=== Exercise goal ===
What you should output is the data below, unchanged in every character.

─── Dataset section

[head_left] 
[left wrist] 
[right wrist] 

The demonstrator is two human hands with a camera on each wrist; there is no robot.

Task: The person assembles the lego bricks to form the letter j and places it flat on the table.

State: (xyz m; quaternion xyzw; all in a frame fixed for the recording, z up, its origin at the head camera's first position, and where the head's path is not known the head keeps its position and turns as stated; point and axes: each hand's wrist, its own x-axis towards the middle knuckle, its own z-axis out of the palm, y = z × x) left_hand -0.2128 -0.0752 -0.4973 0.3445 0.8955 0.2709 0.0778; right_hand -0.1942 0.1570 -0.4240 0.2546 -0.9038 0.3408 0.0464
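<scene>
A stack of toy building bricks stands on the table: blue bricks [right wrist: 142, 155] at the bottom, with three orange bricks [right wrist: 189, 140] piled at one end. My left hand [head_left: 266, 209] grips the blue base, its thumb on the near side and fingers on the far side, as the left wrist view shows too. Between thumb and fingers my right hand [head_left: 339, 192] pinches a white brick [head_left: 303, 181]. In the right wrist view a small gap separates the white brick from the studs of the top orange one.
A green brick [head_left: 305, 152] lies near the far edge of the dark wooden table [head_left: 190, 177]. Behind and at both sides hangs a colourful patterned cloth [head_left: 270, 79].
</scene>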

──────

=== Your solution ===
[head_left] 
[left wrist] 
[right wrist] 

The demonstrator is two human hands with a camera on each wrist; there is no robot.

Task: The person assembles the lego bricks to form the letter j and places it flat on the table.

State: (xyz m; quaternion xyzw; all in a frame fixed for the recording, z up, its origin at the head camera's first position, and where the head's path is not known the head keeps its position and turns as stated; point and axes: each hand's wrist, its own x-axis towards the middle knuckle, its own z-axis out of the palm, y = z × x) left_hand -0.2128 -0.0752 -0.4973 0.3445 0.8955 0.2709 0.0778; right_hand -0.1942 0.1570 -0.4240 0.2546 -0.9038 0.3408 0.0464
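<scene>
A stack of toy building bricks stands on the table: blue bricks [right wrist: 142, 155] at the bottom, with three orange bricks [right wrist: 189, 140] piled at one end. My left hand [head_left: 266, 209] grips the blue base, its thumb on the near side and fingers on the far side, as the left wrist view shows too. Between thumb and fingers my right hand [head_left: 339, 192] pinches a white brick [head_left: 303, 181]. In the right wrist view a small gap separates the white brick from the studs of the top orange one.
A green brick [head_left: 305, 152] lies near the far edge of the dark wooden table [head_left: 190, 177]. Behind and at both sides hangs a colourful patterned cloth [head_left: 270, 79].
</scene>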

The answer has been written out in full.